**DATASET EXTRACT**
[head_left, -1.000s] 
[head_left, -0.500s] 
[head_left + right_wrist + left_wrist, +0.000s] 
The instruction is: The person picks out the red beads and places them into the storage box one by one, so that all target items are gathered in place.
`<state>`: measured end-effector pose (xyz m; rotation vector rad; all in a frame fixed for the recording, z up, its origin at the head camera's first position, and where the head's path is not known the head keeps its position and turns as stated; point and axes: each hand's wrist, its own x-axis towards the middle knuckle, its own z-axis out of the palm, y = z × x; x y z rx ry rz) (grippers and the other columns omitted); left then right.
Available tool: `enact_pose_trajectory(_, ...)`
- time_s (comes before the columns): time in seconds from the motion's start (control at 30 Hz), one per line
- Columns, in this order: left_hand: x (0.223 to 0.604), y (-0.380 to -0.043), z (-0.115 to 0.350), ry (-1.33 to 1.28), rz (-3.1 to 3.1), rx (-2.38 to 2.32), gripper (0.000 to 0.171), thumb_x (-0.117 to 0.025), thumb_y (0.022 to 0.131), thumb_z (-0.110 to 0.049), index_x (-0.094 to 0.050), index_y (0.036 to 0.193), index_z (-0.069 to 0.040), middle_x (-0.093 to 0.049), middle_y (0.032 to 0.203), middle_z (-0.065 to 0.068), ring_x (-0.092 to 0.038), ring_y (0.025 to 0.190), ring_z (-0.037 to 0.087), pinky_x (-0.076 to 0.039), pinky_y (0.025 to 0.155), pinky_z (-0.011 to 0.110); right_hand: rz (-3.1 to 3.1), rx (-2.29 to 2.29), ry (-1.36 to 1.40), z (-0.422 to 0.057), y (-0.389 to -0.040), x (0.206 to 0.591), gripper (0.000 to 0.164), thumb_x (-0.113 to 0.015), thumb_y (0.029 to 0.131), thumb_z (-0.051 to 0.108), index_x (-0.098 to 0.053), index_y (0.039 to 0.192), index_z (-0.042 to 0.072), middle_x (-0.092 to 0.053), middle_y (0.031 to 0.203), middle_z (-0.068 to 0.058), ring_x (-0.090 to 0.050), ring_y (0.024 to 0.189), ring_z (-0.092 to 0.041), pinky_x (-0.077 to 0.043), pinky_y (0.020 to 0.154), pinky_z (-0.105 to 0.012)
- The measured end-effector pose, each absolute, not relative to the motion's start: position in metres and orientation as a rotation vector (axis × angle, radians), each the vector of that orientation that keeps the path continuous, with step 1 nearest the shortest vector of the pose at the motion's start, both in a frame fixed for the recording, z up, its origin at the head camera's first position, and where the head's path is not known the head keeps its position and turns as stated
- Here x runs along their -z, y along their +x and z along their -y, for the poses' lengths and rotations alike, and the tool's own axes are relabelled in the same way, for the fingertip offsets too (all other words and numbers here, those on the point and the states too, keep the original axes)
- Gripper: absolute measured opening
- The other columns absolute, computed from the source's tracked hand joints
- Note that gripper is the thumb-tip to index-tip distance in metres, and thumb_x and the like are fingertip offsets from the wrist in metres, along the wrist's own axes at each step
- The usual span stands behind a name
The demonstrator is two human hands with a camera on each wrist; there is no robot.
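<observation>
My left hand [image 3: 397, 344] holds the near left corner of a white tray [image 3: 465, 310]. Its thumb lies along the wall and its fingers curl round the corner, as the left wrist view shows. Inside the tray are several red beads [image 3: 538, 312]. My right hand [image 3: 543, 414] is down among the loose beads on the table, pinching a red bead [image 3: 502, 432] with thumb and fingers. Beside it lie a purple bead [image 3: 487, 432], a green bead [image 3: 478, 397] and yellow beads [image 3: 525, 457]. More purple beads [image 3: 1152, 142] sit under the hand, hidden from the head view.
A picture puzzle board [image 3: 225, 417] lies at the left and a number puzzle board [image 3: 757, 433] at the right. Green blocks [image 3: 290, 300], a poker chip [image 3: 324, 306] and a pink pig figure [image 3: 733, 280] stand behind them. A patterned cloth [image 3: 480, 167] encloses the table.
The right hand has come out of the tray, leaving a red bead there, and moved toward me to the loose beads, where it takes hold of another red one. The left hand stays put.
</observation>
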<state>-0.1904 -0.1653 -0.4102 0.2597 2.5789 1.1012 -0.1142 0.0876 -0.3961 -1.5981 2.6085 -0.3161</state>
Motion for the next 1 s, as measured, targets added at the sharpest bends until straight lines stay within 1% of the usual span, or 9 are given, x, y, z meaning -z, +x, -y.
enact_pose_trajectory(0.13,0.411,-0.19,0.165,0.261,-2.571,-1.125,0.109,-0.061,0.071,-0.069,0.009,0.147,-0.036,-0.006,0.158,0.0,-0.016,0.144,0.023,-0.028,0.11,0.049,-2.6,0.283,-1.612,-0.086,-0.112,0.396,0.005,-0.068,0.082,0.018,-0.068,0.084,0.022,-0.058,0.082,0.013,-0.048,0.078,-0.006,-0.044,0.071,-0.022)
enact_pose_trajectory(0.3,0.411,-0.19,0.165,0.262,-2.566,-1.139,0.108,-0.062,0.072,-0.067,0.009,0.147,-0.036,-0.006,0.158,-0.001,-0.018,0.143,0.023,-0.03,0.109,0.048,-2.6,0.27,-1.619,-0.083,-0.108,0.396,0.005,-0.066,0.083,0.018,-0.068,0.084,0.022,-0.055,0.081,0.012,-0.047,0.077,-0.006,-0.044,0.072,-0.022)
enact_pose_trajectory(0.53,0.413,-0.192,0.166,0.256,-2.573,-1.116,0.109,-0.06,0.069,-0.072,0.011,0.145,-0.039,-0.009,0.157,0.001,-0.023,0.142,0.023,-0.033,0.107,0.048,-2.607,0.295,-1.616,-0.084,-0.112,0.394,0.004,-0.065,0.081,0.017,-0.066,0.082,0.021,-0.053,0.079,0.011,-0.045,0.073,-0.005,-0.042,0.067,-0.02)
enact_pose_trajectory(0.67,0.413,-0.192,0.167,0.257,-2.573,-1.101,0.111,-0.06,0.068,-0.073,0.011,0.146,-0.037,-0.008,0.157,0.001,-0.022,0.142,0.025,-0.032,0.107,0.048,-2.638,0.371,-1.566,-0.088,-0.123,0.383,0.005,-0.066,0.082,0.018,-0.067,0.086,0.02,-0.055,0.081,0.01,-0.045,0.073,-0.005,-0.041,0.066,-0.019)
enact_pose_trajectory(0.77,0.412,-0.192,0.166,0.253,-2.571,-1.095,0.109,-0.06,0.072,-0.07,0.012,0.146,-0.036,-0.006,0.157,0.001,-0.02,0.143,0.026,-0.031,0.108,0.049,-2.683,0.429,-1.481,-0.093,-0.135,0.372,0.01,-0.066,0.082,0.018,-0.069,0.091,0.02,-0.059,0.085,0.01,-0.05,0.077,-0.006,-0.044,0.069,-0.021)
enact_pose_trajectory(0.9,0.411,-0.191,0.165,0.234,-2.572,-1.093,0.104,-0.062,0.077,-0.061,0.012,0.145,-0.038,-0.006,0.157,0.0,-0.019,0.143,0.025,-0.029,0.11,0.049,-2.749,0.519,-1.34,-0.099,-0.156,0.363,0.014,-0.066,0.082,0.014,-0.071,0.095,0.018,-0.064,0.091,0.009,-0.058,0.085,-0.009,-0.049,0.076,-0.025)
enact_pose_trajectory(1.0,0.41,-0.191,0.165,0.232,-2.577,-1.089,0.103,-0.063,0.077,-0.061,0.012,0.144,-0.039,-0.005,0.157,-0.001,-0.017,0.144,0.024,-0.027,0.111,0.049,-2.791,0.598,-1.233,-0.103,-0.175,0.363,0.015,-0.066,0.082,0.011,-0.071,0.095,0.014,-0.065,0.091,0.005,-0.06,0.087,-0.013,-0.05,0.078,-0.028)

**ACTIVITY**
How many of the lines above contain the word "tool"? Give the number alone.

**TASK ANSWER**
2